Unfortunately, we can’t talk to God, not unless we’re Neale Donald Walsch.  So perhaps the next best thing is to talk to someone who understands a little something about the many worlds of creation.  Towards that end, I offer you “Conversations With a Prophet.”

Query:  Science says that we don’t exist, at least to the tune of 99.9% (i.e. atoms  are made up of 99.9% empty space).  So what exactly are we then?

Response: A multi-dimensional life form, whose source lies beyond space and time.

Query:  What is the other .1%?

Response: A holographic blur called matter.

Query:  Okay, but when Max Planck, the father of quantum physics, says that there is no such thing as matter, what then is the universe?

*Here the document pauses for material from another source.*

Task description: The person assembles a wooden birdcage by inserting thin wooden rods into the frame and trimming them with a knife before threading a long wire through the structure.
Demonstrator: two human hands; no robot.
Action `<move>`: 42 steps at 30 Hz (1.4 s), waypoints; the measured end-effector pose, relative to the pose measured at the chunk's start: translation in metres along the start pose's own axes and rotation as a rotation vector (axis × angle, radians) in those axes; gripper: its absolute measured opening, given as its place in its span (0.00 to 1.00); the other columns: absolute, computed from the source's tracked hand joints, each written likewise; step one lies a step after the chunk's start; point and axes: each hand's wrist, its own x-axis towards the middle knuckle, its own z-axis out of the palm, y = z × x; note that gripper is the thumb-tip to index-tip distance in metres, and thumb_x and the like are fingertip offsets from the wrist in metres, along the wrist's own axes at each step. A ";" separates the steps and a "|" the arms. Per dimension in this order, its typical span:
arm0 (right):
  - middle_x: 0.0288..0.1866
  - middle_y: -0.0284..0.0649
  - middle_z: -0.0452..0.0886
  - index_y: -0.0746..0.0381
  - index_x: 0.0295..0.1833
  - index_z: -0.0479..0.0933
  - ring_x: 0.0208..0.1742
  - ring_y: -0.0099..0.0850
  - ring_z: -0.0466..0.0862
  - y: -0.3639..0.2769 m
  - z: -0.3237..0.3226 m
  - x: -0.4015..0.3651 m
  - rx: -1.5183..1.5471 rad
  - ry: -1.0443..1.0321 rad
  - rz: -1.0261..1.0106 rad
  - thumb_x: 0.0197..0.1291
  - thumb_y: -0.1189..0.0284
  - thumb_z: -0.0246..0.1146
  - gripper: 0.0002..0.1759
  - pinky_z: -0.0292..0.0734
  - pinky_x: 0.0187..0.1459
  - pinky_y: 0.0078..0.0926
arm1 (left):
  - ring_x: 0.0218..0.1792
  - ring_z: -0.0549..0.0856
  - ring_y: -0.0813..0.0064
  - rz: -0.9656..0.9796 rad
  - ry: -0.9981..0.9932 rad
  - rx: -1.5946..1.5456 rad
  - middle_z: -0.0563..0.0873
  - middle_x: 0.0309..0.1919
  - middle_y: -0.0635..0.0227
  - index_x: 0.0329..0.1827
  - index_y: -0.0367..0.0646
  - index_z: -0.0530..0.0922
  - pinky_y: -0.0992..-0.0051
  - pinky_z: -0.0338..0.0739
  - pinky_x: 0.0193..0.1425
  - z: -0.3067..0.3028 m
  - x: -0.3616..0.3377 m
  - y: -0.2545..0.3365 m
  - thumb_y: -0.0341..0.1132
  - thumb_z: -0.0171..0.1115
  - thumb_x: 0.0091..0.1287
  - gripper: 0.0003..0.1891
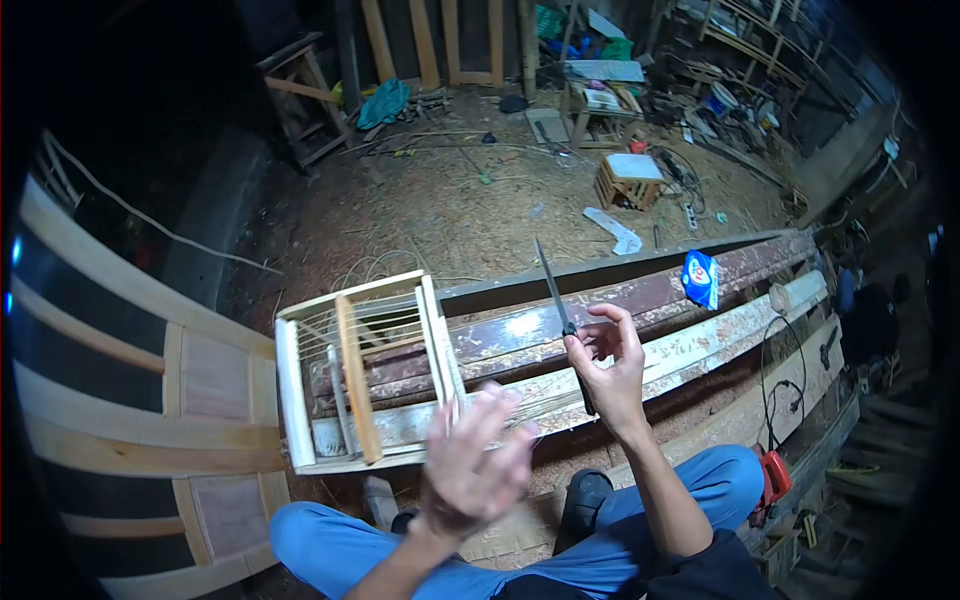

Response:  Your Max Planck regards consciousness as fundamental (rather than matter) – emphasis added.  Therefore, you could look at the universe as being merely a figment of your imagination.

Query: I’m confused. Something must exist in order for the universe to even appear to be real, right?

Response: Yes, what exists is an infinitely large field of energy. Matter is merely energy held at a low rate of vibration.  If you increased its rate of vibration, the universe and everything in it would simply disappear.  It would still exist, albeit in a different form (non-physical) – emphasis added.

Query:  So what is reality?

Response: Reality is information.  More pragmatically, it’s your perception of what you hear and see.

Query: Are our experiences real?

Response: If they weren’t, what would be the point of your question?

Query: So our experiences, our reality, is real and yet, as Einstein said, it’s an illusion. Why?

Response: It’s real, but it’s just not what you imagine it to be.  Think of it as a way that Creation can observe itself.

Query: Then why are we (mankind) here?

Response: You are here as co-creators of the universe.  Your consciousness organizes quantum energy, converting it into matter through thought and emotion. The act of observing is therefore an act of creation.

Query: How did the universe come to be?

Response: What you would call God was, and is, the impetus for an essentially self-sustaining universe.

Query: Why don’t we understand these things?

Response: How do I explain? Tell me this: What do you get for the man who has everything and knows everything?   The answer is: amnesia. By definition, the one thing that a person who knows everything can’t have is “no memory”.  Without memory, one gets to live the dream with a clean slate and thereby have an infinite number of seemingly new experiences.

Query:  In other words, one gets to experience a world of infinite possibilities.

Response: Exactly so.

One last question.  Why should we believe anything that you have told us?

Response:  Is it not said that if you meet the Buddha on the road you should kill him?


What more can one expect from a prophet who answers questions with another question and whose answers simply raise more questions?  However, without those answers, we flounder in the web of synchronicity.

 “Coincidence is God’s way of remaining anonymous.”